Beyond smelling salts, treatments ranged widely. Physicians recommended warm baths, cold water dashed against the chest and face, vigorous rubbing of the limbs, and applications of hot flannels or heated bricks to the armpits, stomach, and soles of the feet. Once a patient was conscious and able to swallow, warm brandy, wine, or coffee might be administered. Mustard plasters applied to the chest were used to relieve labored breathing. Tickling the throat with a feather was another technique meant to stimulate the body back to alertness.

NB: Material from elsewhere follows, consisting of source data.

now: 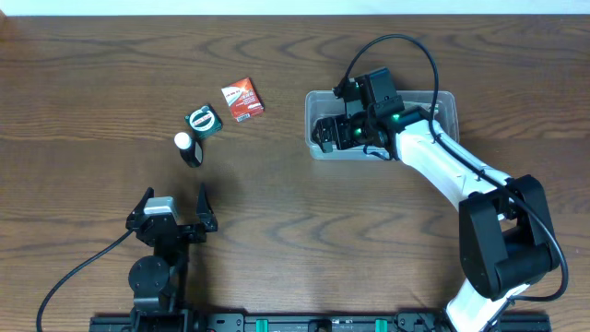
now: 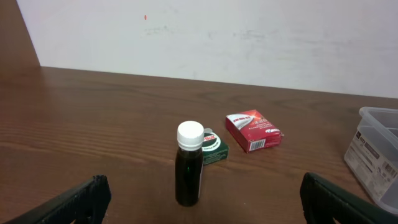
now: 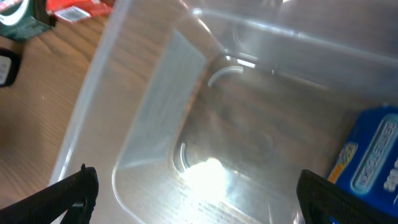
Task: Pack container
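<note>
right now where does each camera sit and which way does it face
overhead: above table, facing straight down; both arms, left end effector, right end effector in container
left wrist: on left arm, facing forward at bottle, green packet, red packet; own fingers low
right wrist: on right arm, facing down into container, blue packet; own fingers low
shared: both wrists see container and red packet

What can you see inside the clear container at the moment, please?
Inside the container, a blue packet lies at one end; the floor beside it looks bare. From overhead, the right arm and its open gripper cover much of the interior, so the rest cannot be checked.
</note>
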Robot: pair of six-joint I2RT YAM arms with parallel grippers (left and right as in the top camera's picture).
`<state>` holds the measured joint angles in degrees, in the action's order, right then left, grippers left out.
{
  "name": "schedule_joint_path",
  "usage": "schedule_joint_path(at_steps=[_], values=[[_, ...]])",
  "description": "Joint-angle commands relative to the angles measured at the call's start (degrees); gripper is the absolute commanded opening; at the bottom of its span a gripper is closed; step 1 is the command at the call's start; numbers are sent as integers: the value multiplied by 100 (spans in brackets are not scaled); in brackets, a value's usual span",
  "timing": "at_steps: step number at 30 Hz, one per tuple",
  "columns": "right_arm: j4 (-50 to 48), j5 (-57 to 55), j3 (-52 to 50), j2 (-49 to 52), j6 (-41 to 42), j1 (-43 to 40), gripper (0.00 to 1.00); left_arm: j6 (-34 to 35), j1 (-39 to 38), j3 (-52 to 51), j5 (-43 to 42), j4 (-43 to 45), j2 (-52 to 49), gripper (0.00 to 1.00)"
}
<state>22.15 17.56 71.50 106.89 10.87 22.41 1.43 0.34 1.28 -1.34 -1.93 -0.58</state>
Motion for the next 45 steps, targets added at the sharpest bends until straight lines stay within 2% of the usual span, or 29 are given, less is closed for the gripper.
schedule_joint_path(at_steps=[1,13,30,37,43,45], values=[[-76,22,181,-59,-133,-61,99,-57,35,-105,48,-212,35,98],[992,-387,1499,-549,-389,-1045,99,-57,35,-105,48,-212,35,98],[2323,-533,1543,-616,-308,-4017,99,-57,35,-105,48,-212,35,98],[2374,-535,1541,-616,-260,-4673,99,-57,35,-105,48,-212,35,98],[2374,-535,1541,-616,-260,-4872,99,0,35,-105,37,-157,35,98],[2374,-535,1541,-616,-260,-4870,99,157,33,-96,-483,76,35,98]])
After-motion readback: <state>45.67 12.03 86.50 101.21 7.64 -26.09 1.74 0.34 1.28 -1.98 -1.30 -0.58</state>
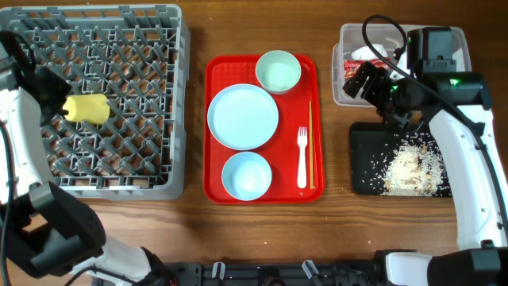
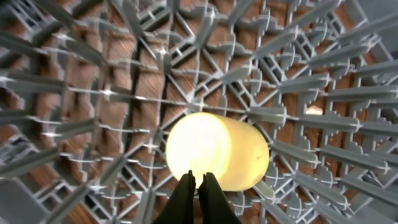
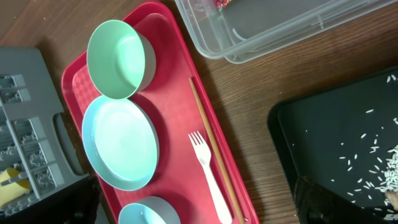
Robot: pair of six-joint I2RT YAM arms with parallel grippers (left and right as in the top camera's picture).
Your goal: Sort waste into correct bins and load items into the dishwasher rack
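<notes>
The left gripper (image 2: 198, 177), jaws pressed together on nothing, hangs over the grey rack (image 1: 127, 71), where the yellow cup (image 2: 217, 152) lies on its side just past the tips. The right gripper (image 1: 367, 79), jaws spread and empty, hovers over the clear tub (image 1: 340, 89), with the red-and-white wrapper (image 1: 350, 65) in the tub just beside it.

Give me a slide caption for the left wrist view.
Shut left hand near the yellow cup lying sideways in the grey dishwasher rack.
</notes>
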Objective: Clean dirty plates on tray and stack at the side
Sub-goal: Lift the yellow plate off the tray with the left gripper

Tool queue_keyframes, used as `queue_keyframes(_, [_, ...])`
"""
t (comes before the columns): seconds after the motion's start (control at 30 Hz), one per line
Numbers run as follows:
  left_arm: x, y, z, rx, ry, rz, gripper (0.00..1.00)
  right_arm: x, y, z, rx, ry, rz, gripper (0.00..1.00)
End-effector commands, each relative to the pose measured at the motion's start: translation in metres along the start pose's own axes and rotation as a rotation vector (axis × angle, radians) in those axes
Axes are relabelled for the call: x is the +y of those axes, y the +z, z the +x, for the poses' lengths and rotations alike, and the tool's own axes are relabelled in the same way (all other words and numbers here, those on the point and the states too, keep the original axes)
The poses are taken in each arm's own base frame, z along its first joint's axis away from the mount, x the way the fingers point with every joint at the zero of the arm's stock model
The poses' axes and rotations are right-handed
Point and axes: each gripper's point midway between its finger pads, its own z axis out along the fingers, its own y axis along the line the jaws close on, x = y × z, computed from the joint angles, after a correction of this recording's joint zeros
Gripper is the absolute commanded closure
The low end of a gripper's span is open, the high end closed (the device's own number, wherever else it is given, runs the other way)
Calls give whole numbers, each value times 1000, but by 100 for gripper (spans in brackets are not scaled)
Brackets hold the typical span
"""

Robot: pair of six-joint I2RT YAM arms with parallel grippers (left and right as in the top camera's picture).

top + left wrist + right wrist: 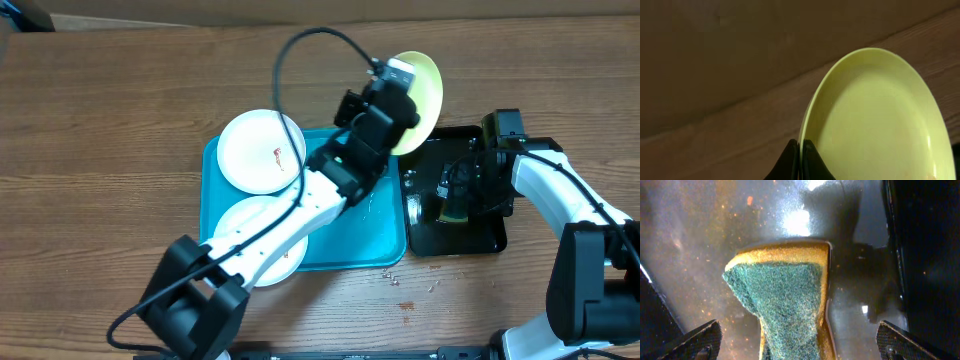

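Overhead, upper centre: left fingers (787, 166) clamped on plate (425, 82) rim
Right fingers (697, 340): apart over sponge (785, 302)
Risk: scrubbing twists plate loose

A wood-grain worktop (100, 150) is seen beneath everything. Toward its right side a glossy black rectangular tray (470, 238) is set, its surface wet and speckled with fine particles. A sponge (785, 305), yellow with a green scouring face, is seen in it. A few reddish crumbs (405, 305) are scattered on the worktop near the black tray's nearer edge.
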Motion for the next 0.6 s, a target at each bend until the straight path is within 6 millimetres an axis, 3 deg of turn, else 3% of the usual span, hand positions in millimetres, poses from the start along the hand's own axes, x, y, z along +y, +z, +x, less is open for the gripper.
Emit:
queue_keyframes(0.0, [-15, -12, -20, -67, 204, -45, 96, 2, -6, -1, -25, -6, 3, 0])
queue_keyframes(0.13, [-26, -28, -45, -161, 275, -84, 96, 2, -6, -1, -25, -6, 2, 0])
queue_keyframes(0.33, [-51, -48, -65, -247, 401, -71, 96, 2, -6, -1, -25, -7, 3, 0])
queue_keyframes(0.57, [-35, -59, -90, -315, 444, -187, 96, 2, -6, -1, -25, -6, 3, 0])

Lifestyle prescriptions were also common. Women diagnosed with the vapors might be told to avoid excitement, stay out of city air, rest extensively, or take long baths. Some physicians prescribed laudanum (an opium tincture) or herbal tonics. The treatments reveal how little was understood about the actual causes of these symptoms.
The Vapors and Hysteria
The vapors overlapped heavily with “hysteria,” another diagnosis with roots in ancient Greek medicine. Hysteria took its name from the Greek word for uterus, and for centuries physicians attributed it exclusively to a malfunctioning womb. The vapors was essentially a broader, more socially polite version of the same idea. A woman of high social standing might be said to have “the vapors,” while a lower-class woman with similar symptoms was more likely to be labeled hysterical.
Both diagnoses served a similar cultural function: they pathologized women’s emotions and provided a medical framework for dismissing complaints that doctors could not explain. The two terms were used somewhat interchangeably through the 18th century, though “the vapors” gradually fell out of medical use while hysteria persisted well into the 20th century.

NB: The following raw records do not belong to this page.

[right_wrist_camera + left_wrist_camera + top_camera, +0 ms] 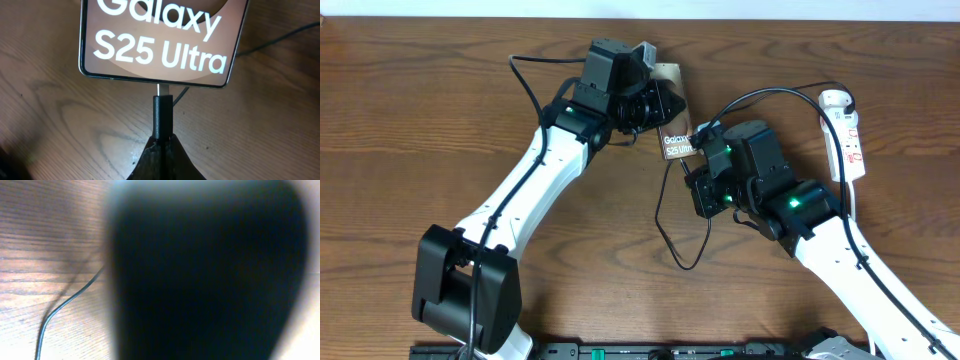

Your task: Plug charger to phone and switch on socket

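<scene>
1. The phone (pixel 676 142) lies just above the centre of the overhead frame, showing a brownish face with white "Galaxy S25 Ultra" lettering. In the right wrist view it fills the upper middle.
2. The charger (pixel 162 115) has its black connector directly under the phone's lower edge. Its silver tip meets that edge at the middle; how deep it sits cannot be told.
3. The right fingers (pixel 149 162) are clenched on the connector's lower end.
4. The left fingers (pixel 655 103) grasp the phone's far end from the upper left. The left wrist view is mostly a dark blur, with a thin stretch of cable at its left.
5. The charger's cable loops on the wooden table (pixel 420 100) below the phone, and another stretch arcs right toward the socket's upper end.
6. The socket (pixel 846 135) lies at the upper right of the overhead frame, well apart from the phone. It is white with red markings.
</scene>
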Motion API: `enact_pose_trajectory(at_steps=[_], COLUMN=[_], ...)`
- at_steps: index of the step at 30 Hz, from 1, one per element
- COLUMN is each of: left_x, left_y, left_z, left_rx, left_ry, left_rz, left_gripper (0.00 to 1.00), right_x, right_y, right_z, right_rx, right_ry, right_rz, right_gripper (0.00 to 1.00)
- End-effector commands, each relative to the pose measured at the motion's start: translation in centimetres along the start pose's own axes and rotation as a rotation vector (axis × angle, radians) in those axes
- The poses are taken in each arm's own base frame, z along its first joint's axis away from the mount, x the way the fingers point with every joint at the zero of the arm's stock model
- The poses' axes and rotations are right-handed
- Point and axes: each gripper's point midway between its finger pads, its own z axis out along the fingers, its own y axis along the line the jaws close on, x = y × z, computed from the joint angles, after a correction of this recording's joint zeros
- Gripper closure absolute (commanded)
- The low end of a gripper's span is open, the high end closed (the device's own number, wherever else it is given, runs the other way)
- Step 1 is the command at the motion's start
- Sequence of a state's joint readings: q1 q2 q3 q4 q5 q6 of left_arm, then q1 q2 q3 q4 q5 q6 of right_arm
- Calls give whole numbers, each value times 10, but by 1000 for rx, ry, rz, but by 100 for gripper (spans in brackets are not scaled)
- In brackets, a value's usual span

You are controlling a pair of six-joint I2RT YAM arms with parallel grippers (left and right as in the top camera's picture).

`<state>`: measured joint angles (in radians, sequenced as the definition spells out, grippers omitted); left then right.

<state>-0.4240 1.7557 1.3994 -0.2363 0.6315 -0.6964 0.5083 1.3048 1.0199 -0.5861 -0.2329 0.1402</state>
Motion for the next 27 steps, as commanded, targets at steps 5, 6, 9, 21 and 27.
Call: enact_pose_trajectory(at_steps=[5, 6, 9, 21, 27], left_x=[26, 27, 25, -17, -24], left_y=[-38, -37, -34, 2, 8], left_z=[-6, -6, -5, -19, -27], left_rx=[120, 118, 101, -8, 9], left_ry=[117, 119, 110, -42, -43], left_rz=[-15, -17, -21, -59, -79], left_gripper=[93, 93, 93, 93, 93], right_x=[-26, -27, -27, 0, 1], right_y=[-6, -6, -6, 27, 34], right_z=[-5, -5, -5, -6, -7], right_rx=[61, 61, 60, -144, -185], right_ry=[-89, -91, -90, 21, 26], right_rz=[-68, -72, -72, -54, -49], right_gripper=[99, 99, 99, 99, 99])
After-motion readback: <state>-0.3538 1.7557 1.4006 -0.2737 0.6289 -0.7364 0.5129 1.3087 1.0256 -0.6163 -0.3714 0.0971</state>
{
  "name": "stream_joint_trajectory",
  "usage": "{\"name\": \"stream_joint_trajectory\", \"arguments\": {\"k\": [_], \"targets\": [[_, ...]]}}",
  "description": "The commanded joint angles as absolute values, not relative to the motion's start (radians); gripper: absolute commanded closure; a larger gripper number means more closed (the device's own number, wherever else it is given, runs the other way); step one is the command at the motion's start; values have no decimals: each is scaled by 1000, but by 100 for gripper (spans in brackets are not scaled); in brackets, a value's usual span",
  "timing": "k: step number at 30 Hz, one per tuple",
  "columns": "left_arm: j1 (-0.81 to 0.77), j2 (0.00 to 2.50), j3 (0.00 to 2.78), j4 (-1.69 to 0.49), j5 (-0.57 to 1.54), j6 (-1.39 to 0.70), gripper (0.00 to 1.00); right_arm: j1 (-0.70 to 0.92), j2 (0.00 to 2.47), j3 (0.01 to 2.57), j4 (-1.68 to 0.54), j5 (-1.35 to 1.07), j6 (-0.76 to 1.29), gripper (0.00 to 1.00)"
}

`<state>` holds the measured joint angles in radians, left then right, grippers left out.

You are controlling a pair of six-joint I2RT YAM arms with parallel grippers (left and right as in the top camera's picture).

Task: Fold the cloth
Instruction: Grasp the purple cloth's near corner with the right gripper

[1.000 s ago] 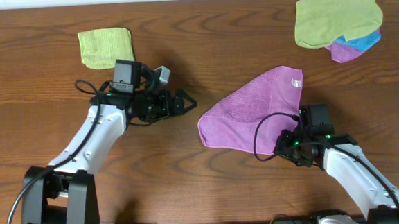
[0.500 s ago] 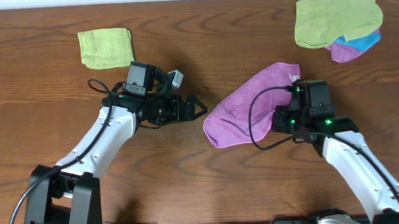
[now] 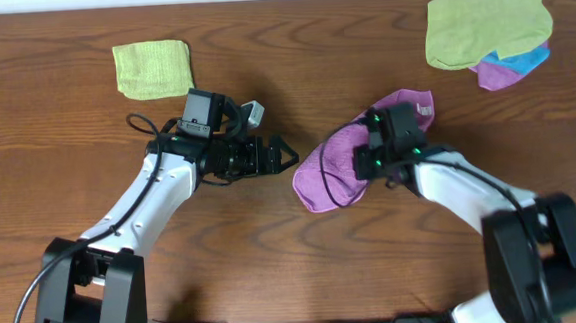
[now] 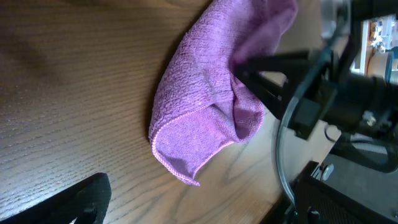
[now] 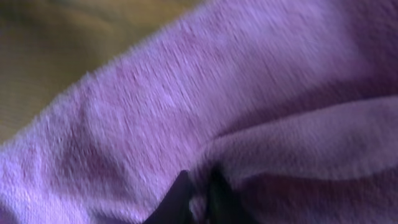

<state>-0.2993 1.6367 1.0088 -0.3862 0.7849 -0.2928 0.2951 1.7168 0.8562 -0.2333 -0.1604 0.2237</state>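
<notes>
Well, my right claw (image 5: pixel 198 198) is narrow, its tips pinching a ridge of the cloth (image 3: pixel 340 166). The cloth lies doubled over just right of the tabletop's middle, hemmed edge facing my left claw (image 3: pixel 290 153). That claw stands wide and empty just beside it. Bare wood runs along the near edge. A lime cloth (image 3: pixel 152 70) lies toward the far left corner, and a cloth pile (image 3: pixel 485 24) fills the far right corner.
</notes>
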Motion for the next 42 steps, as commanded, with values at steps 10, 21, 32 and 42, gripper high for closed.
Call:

What These Conditions Are Called Today
Modern medicine has broken apart what was once lumped under “the vapors” into many distinct diagnoses. The symptoms historically attributed to the vapors now map onto conditions like panic disorder, generalized anxiety, clinical depression, vasovagal syncope (a common cause of fainting triggered by stress), and various somatic symptom disorders where emotional distress manifests as physical complaints like pain, fatigue, or digestive problems.
The old concept of hysteria specifically gave rise to several modern psychiatric categories. Conversion disorder describes neurological symptoms like paralysis or seizures with no identifiable physical cause. Somatic symptom disorder covers persistent physical complaints driven by excessive anxiety about health. Histrionic personality disorder, which first appeared in the DSM-II, remains the only current diagnosis that retains a name directly derived from the ancient concept of hysteria.
The key difference is that modern diagnoses attempt to identify specific mechanisms rather than attributing everything to wandering vapors or a misbehaving uterus. What 18th-century doctors saw as one vague condition, today’s clinicians recognize as dozens of distinct disorders with different causes, different brain chemistry, and different treatments.